Prof. Dr. Haydar Baş'ın kaleminden
Dini ve Milli Bütünlüğümüze Yönelik Tehditler
"... Mr. Nebit ile bir akşam evinde muhabbet üzereyken onun İslamî ilimlere olan vukufiyeti ve lisanındaki fesahati ile konuşması merakıma mucip olarak bu kadar kemale seyahat ile mi yoksa tahsil ile mi muvaffak olduklarını sual eyledim. İfadesini de şöyle beyan eyledi. Kendisi Londra'nın Misyoner Cemiyeti'nin Şark dilleri profesörü Mösyö Harlet'in mahdumu olup kendi akaid-i diniyelerini tedris zamanının haricinde buna tekellüme medar olarak cümleler okutup yazdırdıktan sonra, bunlarda görmüş oldukları zeka ve iktidarı cemiyetlerince takdir ederek bunu 13 yaşında çocuk olduğu halde 1834 miladi yılında İstanbul İngiltere sefarethanesine gönderildiler. Burada sefarethaneye devam eden Türk katiplerinin nezareti altında okumak ve Türkçe konuşmayı ilerletmek için ismini Tahsin tesmiye edip, sefarethane kavvaslarından Hüseyin Ağa'ya evlad-ı manevî suretiyle teslim edilerek ve bir hayli talimat verilerek evine gönderdiler. Bu minval üzere Tahsin namındaki küçük misyoneri Hüseyin Ağa'nın Tophane'de Karabaş mahallesindeki evine iki sene kadar gündüzleri sefarethaneye geceleri de Hüseyin Ağa'nın evine devam eder. Ve mahalle çocuklarıyla beraber oyun ve arkadaşlık ile sair çocuklardan fark olunmaz derecede lisanını temizledikten ve okuyup yazmayı tahsil ettikten sonra Hüseyin Ağa vasıtasıyla Fatih dersiamlarından Hopalı Ömer Efendi'ye çömezlik etmek ve kendisi gelip almadıktan sonra eve dahi müsaade olunmaması tenbihat-ı akide ile teslim olunup bunun yeme vs. için dahi aylık beş lira verileceğini adı geçen efendiye söylediği anda, hocanın etekleri tutuşup değil çömezlik hoca çocuğa çömezlik edercesine dört sene ihtimam eder..."
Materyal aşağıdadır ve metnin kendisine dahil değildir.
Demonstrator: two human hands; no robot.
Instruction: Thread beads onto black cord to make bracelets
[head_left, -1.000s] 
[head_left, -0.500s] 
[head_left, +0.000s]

ŞEYHÜLİSLAM OLACAK KADAR E?İTİLİYORLAR
"Adı geçen Tahsin Efendi okuduğu derslerde o derece malumat sahibi olmuştu ki ders halkalarındaki talebe arkadaşları bunun suallerinden aciz kaldıkları gibi hocası Ömer Efendi dahi bunun kemaline ve tahsilatında olan maharetine hayran olurdu. Mumaileyh Tahsin Efendi cami dersine geldikte dersin gayri zamanında bir miktar mesnevi görmek üzere Sultan Selim civarında vâki Mesnevihaneye devam eylemesi için hocasından müsaade istihsal ederek kabul için dahi aracılığını niyaz edip, o dahi bunu götürüp Mesnevihanesindeki Zeki Efendi'ye kabul ettirip derse devam ile değil mesnevi Farisi'nin her bir künhünü ve bazı İran uleması mumaileyh Zeki Efendi'ye gelir, Tahsin Efendi'yle muhasebeye tutuşup ve dinî meselelere olan vukufu hasebiyle bunları pabuçsuz kaçırırmış.
Misyoner Tahsin o derece yetişiyor ki Şeyhülislamlık dahi ona lâyık görülüyor.
Yetişen misyonerler faaliyetlerde bulunmak üzere İslam ülkelerine gönderiliyorlar.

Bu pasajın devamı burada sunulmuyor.